Originally Published in Forbes.
Shailesh Manjrekar is the Chief Marketing Officer at CloudFabrix, the inventor of Robotic Data Automation Fabric and an AIOps Leader.
For the last couple of years, I have been highlighting yearly predictions at the beginning of each year. For 2023, I would like to expand on one of the trends that I briefly mentioned in my 2022 predictions: superclouds.
Since then, there have been a lot of discussions, vendors staking their claims, and clarity around superclouds. In this article, I will look at how observability, AIOps and automation are going to be key tenets for supercloud abstraction and adoption in 2023.
What Is A Supercloud?
As I explained last year, superclouds are domain-specific clouds built on top of hyperscalers to derive deeper business insights, better time to market and innovation. In simple terms, a supercloud is a layer of abstraction across edge clouds, private, public and multiclouds.
A supercloud can help address the challenges associated with multicloud in terms of application portability, abstracting APIs, data formats and vendor-specific IaaS and PaaS details. Not only are cloud and software vendors (Snowflake, Databricks) beginning to build their own superclouds, but companies outside of the tech space (Goldman Sachs, Nasdaq, United Airlines) are creating their own as well.
Businesses have been adopting multicloud for a number of reasons, such as preventing vendor lock-in, controlling costs, improving inheritance due to acquisitions and improving expertise in certain verticals like Google Cloud Platform with OpenAI. It has also been tasked with mitigating the effects of the rise of edge clouds and IT and OT convergence with Industry 4.0. However, multicloud has brought with it tools sprawl as well as increasing difficulties with observability and AIOps due to the nonstandardization of APIs, data formats, infrastructure and cloud services.
Superclouds have the potential to overcome the challenges of multicloud by standardizing access, portability and governance and eliminating data silos. With the current macroeconomic climate, businesses will likely focus on their core domains and digital transformation is going to be about driving an experience economy. One of the ways to achieve these goals is with the supercloud, which has the potential to improve simplification, time to market and customer experience and cost economics.
The Journey To Supercloud
Supercloud adopters will fall largely into two camps.
1. Customers innovating new business models that are edge-centric and cloud-native.
2. Customers who have started their hybrid and multicloud journeys but are struggling to simplify their deployments.
The “cloud operating model” is now well understood, and it enables a customer to move from a static, siloed, on-demand data center to an on-demand, ephemeral, integrated data center where infrastructure is deployed as code, networking is service-driven, security is identity-based and applications are containerized and deployed as CI/CD pipelines.

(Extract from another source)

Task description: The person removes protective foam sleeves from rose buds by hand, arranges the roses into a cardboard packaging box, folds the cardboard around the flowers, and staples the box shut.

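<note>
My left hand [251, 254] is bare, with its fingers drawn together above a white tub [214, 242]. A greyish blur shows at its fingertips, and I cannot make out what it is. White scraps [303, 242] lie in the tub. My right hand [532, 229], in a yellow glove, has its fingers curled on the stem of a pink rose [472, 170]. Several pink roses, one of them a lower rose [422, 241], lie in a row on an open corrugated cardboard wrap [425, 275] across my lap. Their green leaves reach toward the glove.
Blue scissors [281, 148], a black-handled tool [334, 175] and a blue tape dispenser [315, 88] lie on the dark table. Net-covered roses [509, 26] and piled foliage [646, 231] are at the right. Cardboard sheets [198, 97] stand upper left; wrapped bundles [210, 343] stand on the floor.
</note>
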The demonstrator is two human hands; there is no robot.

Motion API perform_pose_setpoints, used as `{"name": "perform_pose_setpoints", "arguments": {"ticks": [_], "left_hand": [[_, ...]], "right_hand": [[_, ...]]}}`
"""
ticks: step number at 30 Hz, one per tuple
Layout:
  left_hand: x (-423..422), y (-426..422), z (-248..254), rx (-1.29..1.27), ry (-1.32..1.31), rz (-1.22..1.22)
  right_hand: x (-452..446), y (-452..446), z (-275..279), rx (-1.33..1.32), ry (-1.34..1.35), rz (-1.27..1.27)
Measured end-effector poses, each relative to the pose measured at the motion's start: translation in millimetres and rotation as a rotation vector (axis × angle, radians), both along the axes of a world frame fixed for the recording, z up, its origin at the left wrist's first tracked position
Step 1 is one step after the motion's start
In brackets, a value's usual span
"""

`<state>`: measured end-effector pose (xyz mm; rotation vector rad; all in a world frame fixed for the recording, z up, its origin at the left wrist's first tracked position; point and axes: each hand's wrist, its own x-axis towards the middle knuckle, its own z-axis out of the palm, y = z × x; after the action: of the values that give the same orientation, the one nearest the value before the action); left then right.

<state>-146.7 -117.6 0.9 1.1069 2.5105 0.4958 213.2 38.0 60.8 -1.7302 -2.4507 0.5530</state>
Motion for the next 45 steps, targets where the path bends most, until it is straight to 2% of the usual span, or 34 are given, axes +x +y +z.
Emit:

The AIOps operating model, on the other hand, may be more useful for the journey to supercloud. Companies will need to unify observability for visibility, and AIOps can help to infuse AI/ML pipelines with MLOps and automation for DataOps to resolve data quality, skills gaps, data silos and ServiceOps. The AIOps operating model is anchored on platform engineering teams and self-service personas to provide governance, simplicity and agility for superclouds.

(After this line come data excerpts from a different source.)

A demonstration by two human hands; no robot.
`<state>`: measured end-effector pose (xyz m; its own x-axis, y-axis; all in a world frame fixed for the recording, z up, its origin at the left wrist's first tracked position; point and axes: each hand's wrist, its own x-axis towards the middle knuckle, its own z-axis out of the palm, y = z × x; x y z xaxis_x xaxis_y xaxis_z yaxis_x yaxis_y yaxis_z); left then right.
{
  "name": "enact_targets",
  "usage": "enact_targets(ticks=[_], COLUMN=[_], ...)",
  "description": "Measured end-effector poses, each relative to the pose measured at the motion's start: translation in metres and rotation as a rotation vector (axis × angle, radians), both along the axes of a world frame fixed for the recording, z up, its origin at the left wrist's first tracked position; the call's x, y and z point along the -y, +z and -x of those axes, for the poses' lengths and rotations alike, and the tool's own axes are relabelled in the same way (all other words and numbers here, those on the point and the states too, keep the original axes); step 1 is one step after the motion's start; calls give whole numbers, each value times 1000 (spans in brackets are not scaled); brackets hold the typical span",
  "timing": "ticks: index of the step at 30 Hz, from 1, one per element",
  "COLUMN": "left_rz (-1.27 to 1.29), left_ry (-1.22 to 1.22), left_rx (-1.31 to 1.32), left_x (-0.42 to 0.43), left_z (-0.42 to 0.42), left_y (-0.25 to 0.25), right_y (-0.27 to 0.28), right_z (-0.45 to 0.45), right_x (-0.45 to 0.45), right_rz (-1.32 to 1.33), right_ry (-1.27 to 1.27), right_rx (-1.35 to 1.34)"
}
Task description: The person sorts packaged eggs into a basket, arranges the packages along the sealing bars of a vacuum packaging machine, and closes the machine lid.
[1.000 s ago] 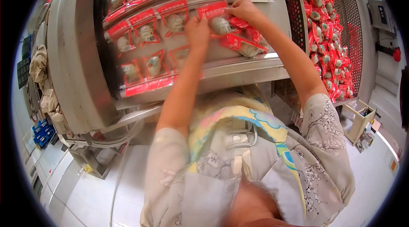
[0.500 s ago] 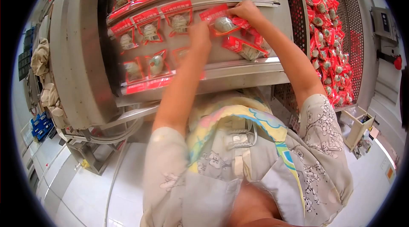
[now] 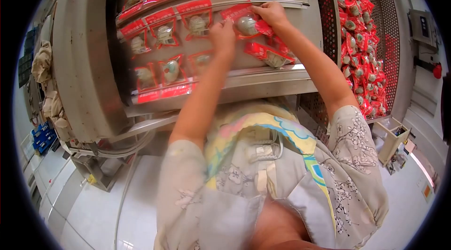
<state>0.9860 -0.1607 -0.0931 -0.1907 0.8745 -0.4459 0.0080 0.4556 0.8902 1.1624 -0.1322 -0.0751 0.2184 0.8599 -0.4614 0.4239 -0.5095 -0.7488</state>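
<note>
Between my hands lies a red-and-clear plastic packet (image 3: pixel 246 25) with a greenish, egg-shaped item inside. My right hand (image 3: pixel 272 14) pinches it at its upper right edge. At the packet's left edge are the closed fingers of my left hand (image 3: pixel 222 37), slightly blurred, which seem to grip it too. To the left, similar packets stand in a row, among them one packet (image 3: pixel 197 24) right beside my left hand. Below my right hand, a loose packet (image 3: pixel 270 55) lies tilted with others partly behind it. My left wrist partly covers a packet (image 3: pixel 201 62) in the lower row.
The packets lie on a metal machine bed (image 3: pixel 237 57) crossed by a metal bar (image 3: pixel 263 0). A front rail (image 3: pixel 263 77) runs along my side. On the right, a perforated metal trough (image 3: pixel 390 29) holds a heap of packets (image 3: pixel 359 57). A thick metal housing (image 3: pixel 87 53) stands left.
The packet between my hands has turned a little straighter and its red top edge lies nearer the bar. My left hand has shifted slightly right and up; my right hand has barely moved.
</note>
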Motion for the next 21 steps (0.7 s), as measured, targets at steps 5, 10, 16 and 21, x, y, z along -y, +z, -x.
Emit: enact_targets(ticks=[5, 10, 16, 21], left_rz=[240, 20, -713, -870], left_ry=[99, 152, -124, -531], left_rx=[179, 61, -583, -877], left_x=[-10, -11, 28, 21], left_z=[-2, -13, -22, -6], left_y=[-14, 18, 73, 54], right_y=[-6, 15, 18, 70], right_z=[0, 8, -3, 15], right_x=[3, 3, 17, 7], right_rz=[-43, -49, -136, -544], right_ry=[-93, -136, -125, 90], right_rx=[-48, -197, -371, 540])
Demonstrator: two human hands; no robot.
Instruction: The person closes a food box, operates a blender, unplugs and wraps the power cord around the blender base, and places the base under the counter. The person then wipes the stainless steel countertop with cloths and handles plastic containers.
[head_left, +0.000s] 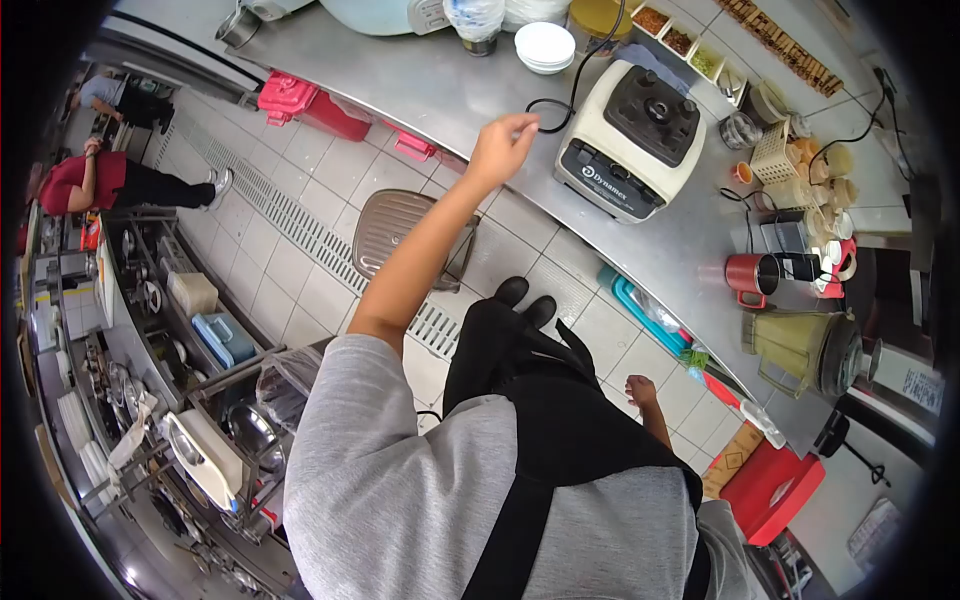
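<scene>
My left hand (503, 148) reaches over the front of the steel counter (440, 95), its fingertips closed on a loop of black cable (574, 88). Just right of it stands a cream and black blender base (632, 140) marked Dynamex, with no jar on top. Low at my side, over the floor, my right hand (640, 389) hangs with its fingers loosely bent and apart, holding nothing. White bowls (545, 47) are stacked behind my left hand.
A red mug (750, 278), a blender jar (795, 345) and a white basket (775, 153) stand along the counter's right. A brown stool (385, 232) is on the floor at left. Shelves (195, 300) with pans line the far left, where two people stand. Red bins (310, 105) sit below the counter.
</scene>
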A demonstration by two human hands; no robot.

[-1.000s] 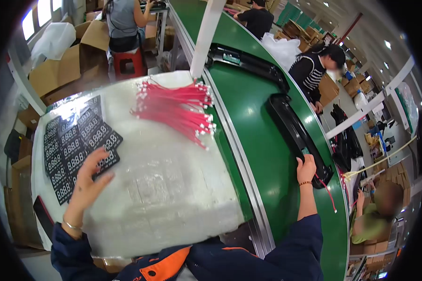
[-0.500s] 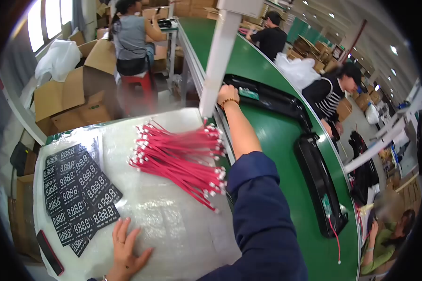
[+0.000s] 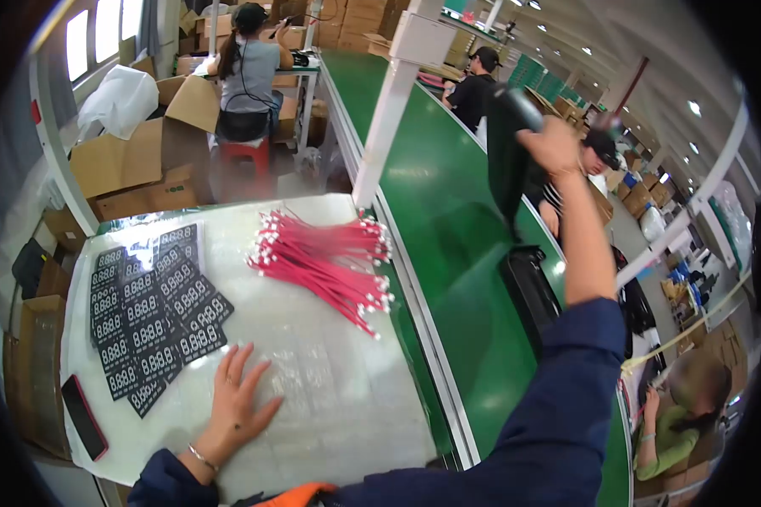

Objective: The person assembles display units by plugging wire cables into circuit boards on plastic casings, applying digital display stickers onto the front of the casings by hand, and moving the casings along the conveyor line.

In a recent post, VMware explains five categories of supercloud, or what they are calling cross-cloud services: application, infrastructure, security, end-user and data plane services. The AIOps operating model can help enable observability, AI/ML and data and ServiceOps automation across all these five categories.
The AIOps operating model ties the operational and developmental functions to a profit center, with the direct impact on focusing on enabling and accelerating the business. The AIOps operating model thus needs to span across people, processes and resources in order to implement these changes.
• People: Self-service-based agile principles can be enabled—and the skills can potentially be mitigated—by delivering low-code/no-code environments.
• Intelligent Services: The AIOps operating model requires composable services infused with data and AI/ML.
• Resources: Finally, it requires optimizing resources (systems and software) with cost optimization, operational excellence, performance efficiency, reliability and security.
By focusing on these goals, the AIOps operating model serves three high-level objectives.
1. Democratizing data-first, AI-first and “automate everywhere” strategies.
2. Providing a blueprint for embarking on an automation journey by operationalizing edge, hybrid and multi-cloud deployments.
3. Quantifying the value and economic benefits of using AIOps.
In short, we should see the birth of many more superclouds this year. Those looking to take part in this trend and operationalize superclouds should explore how to adopt observability, AIOps and automation in order to streamline their supercloud journey.